A leading UK vice-chancellor has warned that a university degree can no longer be relied upon as a straightforward route to social mobility, as the country faces an oversupply of graduates and tougher competition for professional jobs.
Prof Shitij Kapur, vice-chancellor of King’s College London, said that while higher education once virtually assured graduates of better careers and pay, that promise has weakened now that close to half of young people go to university. A degree, he argued, now offers an opportunity rather than a guarantee.
According to Kapur, graduate job competition has intensified not only because of artificial intelligence, but also due to slow economic growth and the growing number of degree-holders.
As a result, employment outcomes increasingly depend on factors such as the institution attended and the subject studied.
He compared a degree’s role today to a “visa” rather than a “passport” to social mobility: it allows access to opportunity, but does not ensure success. This shift, he said, was predicted decades ago by sociologists who argued that as higher education expanded beyond a small elite, degrees would lose their scarcity and wage advantage.
Although graduates in England still earn more and are more likely to be employed than non-graduates, the earnings of younger graduates have barely grown in real terms over the past ten years.
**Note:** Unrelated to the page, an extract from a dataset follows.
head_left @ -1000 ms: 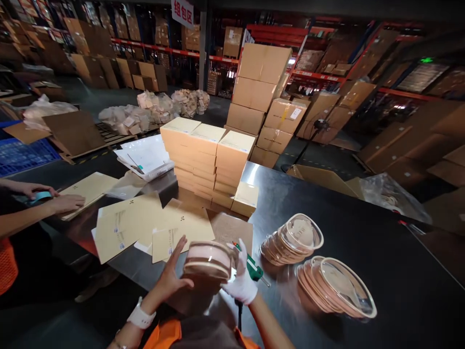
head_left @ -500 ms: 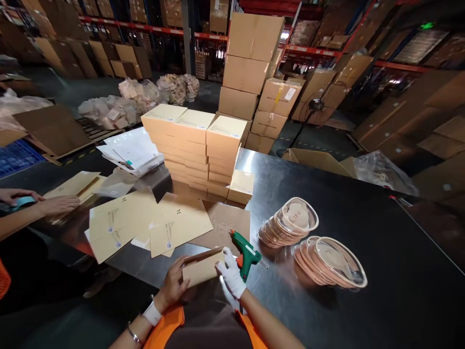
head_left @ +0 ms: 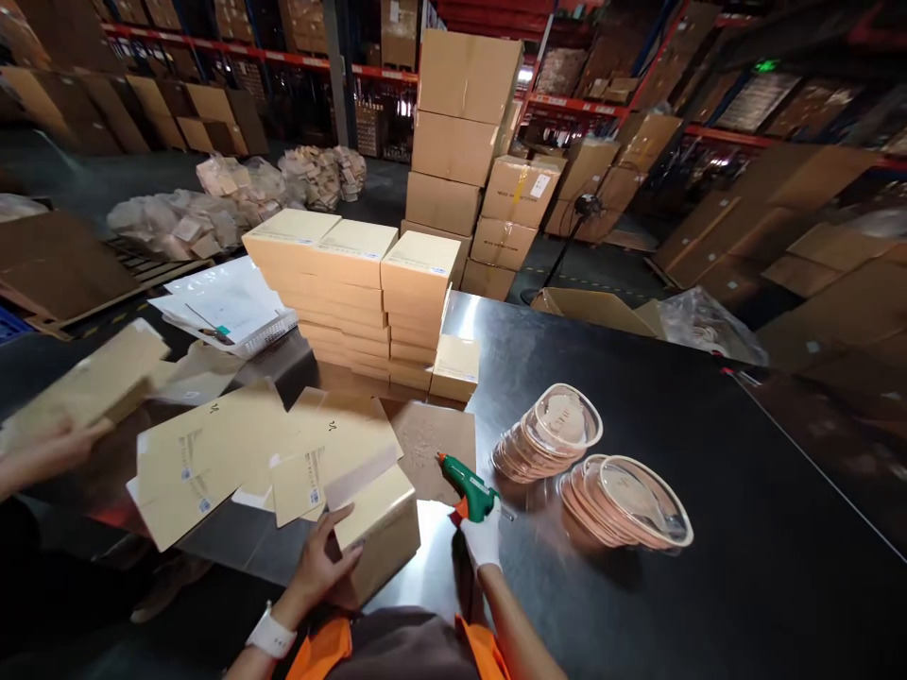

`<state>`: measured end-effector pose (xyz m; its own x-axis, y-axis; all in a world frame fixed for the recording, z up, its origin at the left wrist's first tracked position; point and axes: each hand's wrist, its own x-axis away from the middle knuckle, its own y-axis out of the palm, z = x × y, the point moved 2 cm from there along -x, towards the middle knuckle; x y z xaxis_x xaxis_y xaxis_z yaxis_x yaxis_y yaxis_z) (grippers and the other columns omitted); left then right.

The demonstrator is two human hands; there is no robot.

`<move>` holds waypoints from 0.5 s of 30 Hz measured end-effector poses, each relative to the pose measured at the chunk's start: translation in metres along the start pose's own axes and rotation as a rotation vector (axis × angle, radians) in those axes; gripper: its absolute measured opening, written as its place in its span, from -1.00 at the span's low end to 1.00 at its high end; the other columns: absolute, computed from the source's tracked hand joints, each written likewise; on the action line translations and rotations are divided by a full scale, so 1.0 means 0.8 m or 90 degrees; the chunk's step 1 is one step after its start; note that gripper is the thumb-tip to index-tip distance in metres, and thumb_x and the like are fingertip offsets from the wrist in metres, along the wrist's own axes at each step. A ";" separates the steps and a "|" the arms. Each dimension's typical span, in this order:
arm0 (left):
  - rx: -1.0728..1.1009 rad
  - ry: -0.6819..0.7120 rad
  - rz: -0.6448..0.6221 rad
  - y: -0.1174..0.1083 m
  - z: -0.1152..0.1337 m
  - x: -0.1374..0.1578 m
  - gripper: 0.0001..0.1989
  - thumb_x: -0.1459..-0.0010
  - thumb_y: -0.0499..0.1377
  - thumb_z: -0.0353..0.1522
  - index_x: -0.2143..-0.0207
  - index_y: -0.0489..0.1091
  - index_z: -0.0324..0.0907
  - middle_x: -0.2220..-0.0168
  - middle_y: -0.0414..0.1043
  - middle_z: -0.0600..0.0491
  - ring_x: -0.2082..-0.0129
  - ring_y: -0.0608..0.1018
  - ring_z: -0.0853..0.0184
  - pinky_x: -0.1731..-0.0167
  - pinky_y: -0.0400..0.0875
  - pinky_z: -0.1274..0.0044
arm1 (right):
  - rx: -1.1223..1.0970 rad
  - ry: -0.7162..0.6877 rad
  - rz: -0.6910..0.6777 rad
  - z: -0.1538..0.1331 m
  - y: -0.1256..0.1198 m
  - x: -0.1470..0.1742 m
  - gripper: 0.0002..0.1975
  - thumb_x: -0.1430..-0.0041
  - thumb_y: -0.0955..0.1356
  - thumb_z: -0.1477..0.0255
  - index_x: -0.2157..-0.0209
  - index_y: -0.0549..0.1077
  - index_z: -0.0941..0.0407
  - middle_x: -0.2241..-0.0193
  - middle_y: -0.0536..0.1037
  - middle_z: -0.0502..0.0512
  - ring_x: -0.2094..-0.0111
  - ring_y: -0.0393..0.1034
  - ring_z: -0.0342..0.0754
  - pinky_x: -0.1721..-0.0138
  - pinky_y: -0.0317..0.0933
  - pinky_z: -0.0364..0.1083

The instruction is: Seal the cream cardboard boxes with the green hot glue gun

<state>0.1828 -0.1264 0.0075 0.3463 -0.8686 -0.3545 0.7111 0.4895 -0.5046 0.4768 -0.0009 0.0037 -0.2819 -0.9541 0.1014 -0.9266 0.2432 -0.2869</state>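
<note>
A white watch is worn on the left wrist, a white glove on the right hand, and orange-and-dark clothing at bottom centre.

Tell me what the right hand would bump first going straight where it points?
Past the green glue gun it holds, the right hand would probably meet the brown cardboard sheet first, but depth is unclear.

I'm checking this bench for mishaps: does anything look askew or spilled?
Mildly: the rightmost stack of clear-topped rounds leans, fanned out, and cream sheets overlap unevenly. Pale specks, possibly glue, dot the brown board near the green glue gun.
</note>
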 end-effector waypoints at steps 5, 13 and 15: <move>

Kapur linked this stagnation to weak economic performance and the 2012 introduction of £9,000 tuition fees, which placed higher financial risk on students.
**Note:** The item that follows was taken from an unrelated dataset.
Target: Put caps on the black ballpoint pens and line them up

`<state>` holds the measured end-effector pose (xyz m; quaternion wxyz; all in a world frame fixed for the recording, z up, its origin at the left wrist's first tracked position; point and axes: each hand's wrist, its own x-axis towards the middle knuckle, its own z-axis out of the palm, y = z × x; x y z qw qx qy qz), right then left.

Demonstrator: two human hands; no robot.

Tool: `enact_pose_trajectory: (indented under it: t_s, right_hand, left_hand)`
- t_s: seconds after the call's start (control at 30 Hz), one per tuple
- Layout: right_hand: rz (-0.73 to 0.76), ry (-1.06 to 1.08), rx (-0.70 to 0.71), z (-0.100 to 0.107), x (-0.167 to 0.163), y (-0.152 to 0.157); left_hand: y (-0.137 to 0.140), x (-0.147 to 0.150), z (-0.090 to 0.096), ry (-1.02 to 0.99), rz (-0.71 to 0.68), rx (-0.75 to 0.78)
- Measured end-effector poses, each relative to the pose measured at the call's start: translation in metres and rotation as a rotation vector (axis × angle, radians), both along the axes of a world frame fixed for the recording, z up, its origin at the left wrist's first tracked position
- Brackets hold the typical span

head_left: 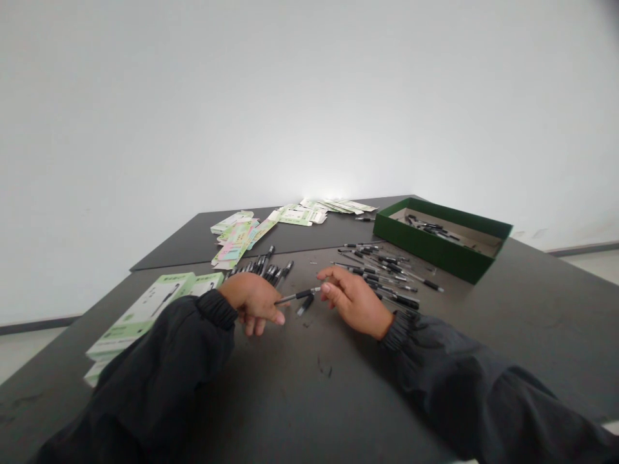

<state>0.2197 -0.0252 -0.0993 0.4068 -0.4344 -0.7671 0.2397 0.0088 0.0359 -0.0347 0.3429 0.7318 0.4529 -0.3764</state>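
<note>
A clear-barrelled gel pen (302, 294) with a black grip is held crosswise between my two hands. My left hand (254, 298) is closed at its left end, thumb below and other fingers curled downward. My right hand (355, 299) has its thumb and fingertips pinched at the pen's right end. Just beneath the pen, a black pen cap (305, 305) lies on the table. Several capped black pens (264, 265) lie bunched behind my left hand. Behind and beside my right hand spreads a loose heap of pens without caps (382, 267).
A green open box (430, 248) at the right rear holds more pens. Green-and-white pen cartons (145, 312) are stacked by my left forearm. Flattened cartons (236, 241) lie along the back of the dark table (309, 386), near a white wall (309, 96).
</note>
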Motion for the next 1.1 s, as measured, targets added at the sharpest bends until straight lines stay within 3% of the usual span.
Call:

He also criticised the government’s long-standing freeze on domestic tuition fees, arguing that it fails to cover teaching costs and adds strain to universities already under pressure.
Many institutions, he said, rely heavily on higher fees from international students to fund research and maintain global rankings that benefit UK students as well.
Kapur warned that tighter immigration policies and new levies on international student fees could undermine this model. While international students are sometimes portrayed negatively, he said they are now central to the sustainability and quality of the UK’s university system.
Looking ahead, Kapur argued that universities will be vital if the UK hopes to overcome its productivity slump. Economic renewal, he said, will depend on leading future technological advances rather than falling behind them and higher education will play a key role in that effort.